---------- Input data
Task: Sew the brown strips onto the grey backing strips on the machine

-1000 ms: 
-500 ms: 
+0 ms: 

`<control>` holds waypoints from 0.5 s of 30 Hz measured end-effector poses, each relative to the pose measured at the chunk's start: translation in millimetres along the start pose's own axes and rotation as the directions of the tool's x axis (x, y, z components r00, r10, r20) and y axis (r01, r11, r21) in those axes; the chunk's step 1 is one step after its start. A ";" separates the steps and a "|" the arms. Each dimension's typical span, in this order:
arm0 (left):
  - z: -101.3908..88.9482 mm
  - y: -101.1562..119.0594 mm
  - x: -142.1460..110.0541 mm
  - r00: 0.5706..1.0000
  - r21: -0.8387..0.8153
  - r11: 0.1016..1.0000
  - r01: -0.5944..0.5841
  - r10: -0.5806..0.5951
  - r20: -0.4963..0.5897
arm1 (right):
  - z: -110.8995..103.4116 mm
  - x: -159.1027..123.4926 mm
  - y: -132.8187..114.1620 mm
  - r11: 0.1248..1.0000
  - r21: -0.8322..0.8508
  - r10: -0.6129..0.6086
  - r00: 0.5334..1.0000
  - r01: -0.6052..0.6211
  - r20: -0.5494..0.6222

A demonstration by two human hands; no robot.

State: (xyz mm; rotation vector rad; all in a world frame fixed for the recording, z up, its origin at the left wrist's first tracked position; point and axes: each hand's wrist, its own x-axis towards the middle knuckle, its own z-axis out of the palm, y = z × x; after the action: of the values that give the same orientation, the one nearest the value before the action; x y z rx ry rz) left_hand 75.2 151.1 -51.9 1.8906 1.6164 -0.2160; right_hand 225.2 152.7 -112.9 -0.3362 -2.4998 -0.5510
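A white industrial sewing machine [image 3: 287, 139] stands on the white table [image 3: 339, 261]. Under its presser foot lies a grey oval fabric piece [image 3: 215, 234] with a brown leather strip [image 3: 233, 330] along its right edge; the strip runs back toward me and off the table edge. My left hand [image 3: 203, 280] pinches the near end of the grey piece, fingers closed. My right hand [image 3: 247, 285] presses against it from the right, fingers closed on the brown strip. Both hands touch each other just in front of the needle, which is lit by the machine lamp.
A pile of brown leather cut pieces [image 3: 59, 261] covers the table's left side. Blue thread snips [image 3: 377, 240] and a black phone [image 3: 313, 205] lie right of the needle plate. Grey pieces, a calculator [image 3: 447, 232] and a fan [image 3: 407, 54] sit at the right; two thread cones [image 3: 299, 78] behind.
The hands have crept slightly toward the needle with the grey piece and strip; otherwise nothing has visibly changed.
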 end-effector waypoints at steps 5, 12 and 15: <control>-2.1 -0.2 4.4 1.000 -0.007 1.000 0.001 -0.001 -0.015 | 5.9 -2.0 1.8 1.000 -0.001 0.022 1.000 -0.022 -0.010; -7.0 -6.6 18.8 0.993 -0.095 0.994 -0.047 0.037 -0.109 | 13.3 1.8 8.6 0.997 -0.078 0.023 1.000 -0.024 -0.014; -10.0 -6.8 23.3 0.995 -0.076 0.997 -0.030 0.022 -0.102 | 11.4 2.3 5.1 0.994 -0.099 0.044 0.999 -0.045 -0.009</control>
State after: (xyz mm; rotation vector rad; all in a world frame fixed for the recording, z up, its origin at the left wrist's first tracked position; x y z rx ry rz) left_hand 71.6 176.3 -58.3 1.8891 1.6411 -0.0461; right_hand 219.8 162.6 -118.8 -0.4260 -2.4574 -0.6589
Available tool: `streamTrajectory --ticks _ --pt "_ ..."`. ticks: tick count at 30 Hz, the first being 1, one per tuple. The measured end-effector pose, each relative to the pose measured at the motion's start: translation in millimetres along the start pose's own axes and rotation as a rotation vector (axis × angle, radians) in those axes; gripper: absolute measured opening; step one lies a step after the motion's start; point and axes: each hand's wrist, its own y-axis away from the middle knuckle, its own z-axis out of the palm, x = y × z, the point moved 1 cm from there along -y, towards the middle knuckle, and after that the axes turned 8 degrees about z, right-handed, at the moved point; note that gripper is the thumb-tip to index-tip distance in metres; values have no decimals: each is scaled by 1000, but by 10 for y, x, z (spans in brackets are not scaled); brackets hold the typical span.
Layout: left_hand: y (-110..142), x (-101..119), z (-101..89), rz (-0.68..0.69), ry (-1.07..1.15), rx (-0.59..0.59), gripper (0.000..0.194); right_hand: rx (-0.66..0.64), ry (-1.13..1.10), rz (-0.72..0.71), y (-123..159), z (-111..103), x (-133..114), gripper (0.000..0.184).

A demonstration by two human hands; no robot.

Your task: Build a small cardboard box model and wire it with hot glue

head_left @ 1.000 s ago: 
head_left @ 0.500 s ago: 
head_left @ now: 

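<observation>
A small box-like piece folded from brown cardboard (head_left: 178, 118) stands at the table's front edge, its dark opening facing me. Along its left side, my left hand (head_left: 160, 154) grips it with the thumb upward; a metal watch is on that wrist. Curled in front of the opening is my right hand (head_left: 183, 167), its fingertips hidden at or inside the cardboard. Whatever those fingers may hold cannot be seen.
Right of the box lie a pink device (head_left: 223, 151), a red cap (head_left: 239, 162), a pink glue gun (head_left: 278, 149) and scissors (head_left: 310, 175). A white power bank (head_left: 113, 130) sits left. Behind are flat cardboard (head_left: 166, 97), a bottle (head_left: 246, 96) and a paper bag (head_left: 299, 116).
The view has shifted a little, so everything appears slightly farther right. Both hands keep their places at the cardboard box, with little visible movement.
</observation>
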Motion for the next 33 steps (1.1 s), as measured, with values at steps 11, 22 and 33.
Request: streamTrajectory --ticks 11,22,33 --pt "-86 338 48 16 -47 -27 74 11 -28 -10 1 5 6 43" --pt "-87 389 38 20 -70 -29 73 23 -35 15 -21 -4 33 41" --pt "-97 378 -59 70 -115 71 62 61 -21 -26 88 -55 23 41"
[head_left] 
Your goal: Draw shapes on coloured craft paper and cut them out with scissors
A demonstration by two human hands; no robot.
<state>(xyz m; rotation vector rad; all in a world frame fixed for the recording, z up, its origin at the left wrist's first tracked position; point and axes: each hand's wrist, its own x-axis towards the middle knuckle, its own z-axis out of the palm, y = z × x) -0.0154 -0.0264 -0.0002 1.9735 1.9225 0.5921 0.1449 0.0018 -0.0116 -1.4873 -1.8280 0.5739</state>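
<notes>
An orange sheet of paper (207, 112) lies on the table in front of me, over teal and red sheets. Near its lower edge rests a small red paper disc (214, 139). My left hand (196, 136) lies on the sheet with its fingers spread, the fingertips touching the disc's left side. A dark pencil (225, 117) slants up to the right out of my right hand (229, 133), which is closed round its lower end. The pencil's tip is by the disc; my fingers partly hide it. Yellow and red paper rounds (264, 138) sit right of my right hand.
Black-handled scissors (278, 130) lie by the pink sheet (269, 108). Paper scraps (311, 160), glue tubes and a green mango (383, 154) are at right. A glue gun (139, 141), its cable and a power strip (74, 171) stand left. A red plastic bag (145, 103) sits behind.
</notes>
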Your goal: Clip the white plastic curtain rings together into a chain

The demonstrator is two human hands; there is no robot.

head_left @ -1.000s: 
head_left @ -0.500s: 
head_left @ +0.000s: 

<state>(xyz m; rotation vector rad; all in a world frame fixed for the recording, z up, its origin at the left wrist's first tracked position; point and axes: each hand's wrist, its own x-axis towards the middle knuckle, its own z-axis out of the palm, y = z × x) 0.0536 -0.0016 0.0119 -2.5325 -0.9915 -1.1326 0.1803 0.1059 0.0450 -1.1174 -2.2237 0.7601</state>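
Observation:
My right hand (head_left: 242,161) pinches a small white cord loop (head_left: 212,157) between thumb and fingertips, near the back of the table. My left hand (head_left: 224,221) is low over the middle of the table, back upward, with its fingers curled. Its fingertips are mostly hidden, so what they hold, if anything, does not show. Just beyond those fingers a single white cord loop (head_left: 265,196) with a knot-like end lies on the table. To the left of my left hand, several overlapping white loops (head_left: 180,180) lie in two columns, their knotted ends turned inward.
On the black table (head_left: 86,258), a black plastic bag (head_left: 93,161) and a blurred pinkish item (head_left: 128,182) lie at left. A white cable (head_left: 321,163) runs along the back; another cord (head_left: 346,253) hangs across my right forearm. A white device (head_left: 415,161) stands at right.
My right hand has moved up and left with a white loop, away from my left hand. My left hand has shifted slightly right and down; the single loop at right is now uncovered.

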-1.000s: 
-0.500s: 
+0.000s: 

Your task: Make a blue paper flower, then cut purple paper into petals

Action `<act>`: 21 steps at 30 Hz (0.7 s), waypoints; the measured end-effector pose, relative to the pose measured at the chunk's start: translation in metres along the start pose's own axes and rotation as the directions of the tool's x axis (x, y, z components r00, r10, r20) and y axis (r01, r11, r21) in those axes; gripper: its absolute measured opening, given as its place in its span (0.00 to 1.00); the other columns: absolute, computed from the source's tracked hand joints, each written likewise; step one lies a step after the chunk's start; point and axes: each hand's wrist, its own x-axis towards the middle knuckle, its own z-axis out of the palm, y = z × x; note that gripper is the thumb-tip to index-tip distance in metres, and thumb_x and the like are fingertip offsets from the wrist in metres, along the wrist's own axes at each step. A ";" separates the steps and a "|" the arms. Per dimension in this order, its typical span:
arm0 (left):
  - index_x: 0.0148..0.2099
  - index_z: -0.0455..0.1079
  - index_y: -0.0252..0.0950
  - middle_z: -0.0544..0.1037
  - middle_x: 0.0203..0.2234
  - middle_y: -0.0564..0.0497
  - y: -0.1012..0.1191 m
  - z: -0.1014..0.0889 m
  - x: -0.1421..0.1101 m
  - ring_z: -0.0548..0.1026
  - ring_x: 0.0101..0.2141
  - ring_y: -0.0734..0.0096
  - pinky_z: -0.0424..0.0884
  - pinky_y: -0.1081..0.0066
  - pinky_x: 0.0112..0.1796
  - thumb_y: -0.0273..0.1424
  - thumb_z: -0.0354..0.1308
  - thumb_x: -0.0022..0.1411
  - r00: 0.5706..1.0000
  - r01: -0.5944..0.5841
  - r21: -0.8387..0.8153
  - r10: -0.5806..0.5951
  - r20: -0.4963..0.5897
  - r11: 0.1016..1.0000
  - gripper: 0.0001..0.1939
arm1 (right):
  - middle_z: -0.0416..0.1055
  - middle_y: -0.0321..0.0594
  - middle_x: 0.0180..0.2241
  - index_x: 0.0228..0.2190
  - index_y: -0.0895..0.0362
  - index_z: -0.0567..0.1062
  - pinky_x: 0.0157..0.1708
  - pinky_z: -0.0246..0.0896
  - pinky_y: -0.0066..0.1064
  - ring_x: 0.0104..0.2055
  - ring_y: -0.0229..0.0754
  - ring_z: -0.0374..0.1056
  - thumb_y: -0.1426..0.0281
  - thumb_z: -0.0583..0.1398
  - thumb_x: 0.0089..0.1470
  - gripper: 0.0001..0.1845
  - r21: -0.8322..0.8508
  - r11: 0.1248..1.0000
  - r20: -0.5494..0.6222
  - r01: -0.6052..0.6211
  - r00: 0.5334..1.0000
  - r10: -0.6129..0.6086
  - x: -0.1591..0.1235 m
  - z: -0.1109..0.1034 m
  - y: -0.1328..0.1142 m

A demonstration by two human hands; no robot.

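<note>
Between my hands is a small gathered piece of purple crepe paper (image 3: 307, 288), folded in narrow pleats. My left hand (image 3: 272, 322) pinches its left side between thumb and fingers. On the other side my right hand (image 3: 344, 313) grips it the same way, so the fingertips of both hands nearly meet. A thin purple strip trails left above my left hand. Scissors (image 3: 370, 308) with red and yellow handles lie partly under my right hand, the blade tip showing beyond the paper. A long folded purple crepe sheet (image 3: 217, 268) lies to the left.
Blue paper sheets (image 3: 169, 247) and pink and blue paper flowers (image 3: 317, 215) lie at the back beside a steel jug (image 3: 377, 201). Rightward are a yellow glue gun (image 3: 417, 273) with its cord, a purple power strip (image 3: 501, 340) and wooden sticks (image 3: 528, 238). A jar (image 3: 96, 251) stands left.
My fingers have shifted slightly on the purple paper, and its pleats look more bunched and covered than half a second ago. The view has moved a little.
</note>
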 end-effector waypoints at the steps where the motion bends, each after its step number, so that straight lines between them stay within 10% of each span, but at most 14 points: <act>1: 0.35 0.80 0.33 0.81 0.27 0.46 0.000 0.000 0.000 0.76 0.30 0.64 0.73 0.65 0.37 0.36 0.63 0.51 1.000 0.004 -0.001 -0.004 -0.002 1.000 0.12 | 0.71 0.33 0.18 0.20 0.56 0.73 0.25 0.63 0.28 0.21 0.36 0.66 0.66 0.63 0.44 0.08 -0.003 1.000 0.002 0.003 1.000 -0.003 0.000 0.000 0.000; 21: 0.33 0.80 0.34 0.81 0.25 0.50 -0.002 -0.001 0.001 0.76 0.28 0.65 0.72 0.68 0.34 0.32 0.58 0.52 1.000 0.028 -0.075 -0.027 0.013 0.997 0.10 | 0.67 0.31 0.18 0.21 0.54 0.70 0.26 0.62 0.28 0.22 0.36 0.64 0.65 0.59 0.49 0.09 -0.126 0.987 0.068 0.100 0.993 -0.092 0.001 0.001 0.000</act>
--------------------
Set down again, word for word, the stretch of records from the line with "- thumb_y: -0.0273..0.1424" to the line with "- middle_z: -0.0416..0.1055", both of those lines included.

• Result below:
  - thumb_y: -0.0273..0.1424
  - thumb_z: -0.0354..0.1308
  - thumb_x: -0.0022..0.1411
  - r00: 0.5706..1.0000
  - r01: -0.5944..0.5841
  - r21: -0.8387..0.8153
  - r10: -0.5806..0.5951
  - r20: -0.4963..0.5897
  - r11: 0.1016..1.0000
  - gripper: 0.0001..0.1939
arm1 (right):
  - middle_z: -0.0416..0.1055

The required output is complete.